Totalement décoiffée, un maquillage ayant largement bavé et suivie d’une mine affreuse, elle s’empresse de quitter la pièce en me fusillant du regard au passage et grognant à Keith lorsque ce dernier lui administre une fessée qui la fait sursauter.
Je lance :
— Merci Pam’ !
— C’est Regina ! l’entendons-nous rouspéter avant que la porte de la grande salle se referme avec fracas dans son dos.
Le vieux et moi nous marrons juste avant qu’il quitte à son tour la cuisine où le silence règne. Je pose mon regard sur l’assemblée apparemment déroutée qui fixe toujours l’endroit où vient de disparaître Keith.
Ranger se réanime.
— Attends, tu veux me faire croire que le vieux à baiser ?!

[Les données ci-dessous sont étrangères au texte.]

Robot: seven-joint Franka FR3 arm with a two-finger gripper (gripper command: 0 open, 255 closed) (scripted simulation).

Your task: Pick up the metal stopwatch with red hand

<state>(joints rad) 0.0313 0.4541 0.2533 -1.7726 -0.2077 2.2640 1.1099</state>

— Et pas qu’un peu, renchéris-je dans un jeu de sourcils.
Soudain, un grognement poussé à ses côtés focalise notre attention sur Loner. Ce dernier porte ses mains à son front avant de déclarer :
— Putain, c’est lui qui baisait comme un affamé toute la nuit ? J’ai envie de vomir.
Ses frangins s’esclaffent alors que Ranger me scrute toujours avec cet air épaté.
— Comment as-tu fait ? me demande-t-il réellement surpris.
J’hausse les épaules tout en m’adossant contre le chambranle de la porte et croise les bras sous ma poitrine en lui offrant un sourire en coin.
— J’ai offert un joli billet à la sosie de Pamela Anderson version défraîchie. Elle a un peu grimacé en voyant que je lui proposais le vieux, mais agiter un deuxième beau billet sous ses yeux a fini de la convaincre. Aaah, sacrée Pam’ la défraîch’, fais-je en secouant la tête. Et vu que j’avais prévu le coup en toute connaissance de causes sur les problèmes d’érection du vieux…
— Seigneur ! entendons-nous dire de la part de Loner qui cogne désormais son front contre la table.
— Je m’étais fournie en petites gélules bleues, plus tôt, terminé-je.
— Tu veux dire que tu as vraiment eu le culot de lui faire avaler du viagra sans son consentement ?! me rétorque Ranger, halluciné.
— Bah oui ! réponds-je. Et s’il a nourri un petit doute, il ne s’en est pas plaint. 
— Et ses problèmes de cœur !
— Tu me prends pour qui ? Le doc’ m’a garantie que les effets des médicaments « sexo-actifs » peuvent causer une défaillance cardiaque uniquement s’ils sont pris régulièrement. Ce qui n’est assurément pas le cas de Keith. Et puis, s’il avait clamser en pleine extase, crois bien qu’il m’en serait gré de l’autre monde.
Je tire sur ma queue haute retenant ma longue tignasse tressée pour la resserrer, puis lâche dans un soupir :
— Enfin, j’ai gagné et tu me dois cinq jolis billets.
Avant de foutre le camp, je lance :
— Ah, et laissez ce pauvre Keith ronquer, il est vidé !
Je ris à gorge déployée et fais sauter les clés dans ma main avant de m’adresser à Mav’ et Ice.
— Prêts les gars ?!
— Prêts, Princesse Shadow !
Sur ce, j’offre un dernier sourire à Ranger et me tire du MC.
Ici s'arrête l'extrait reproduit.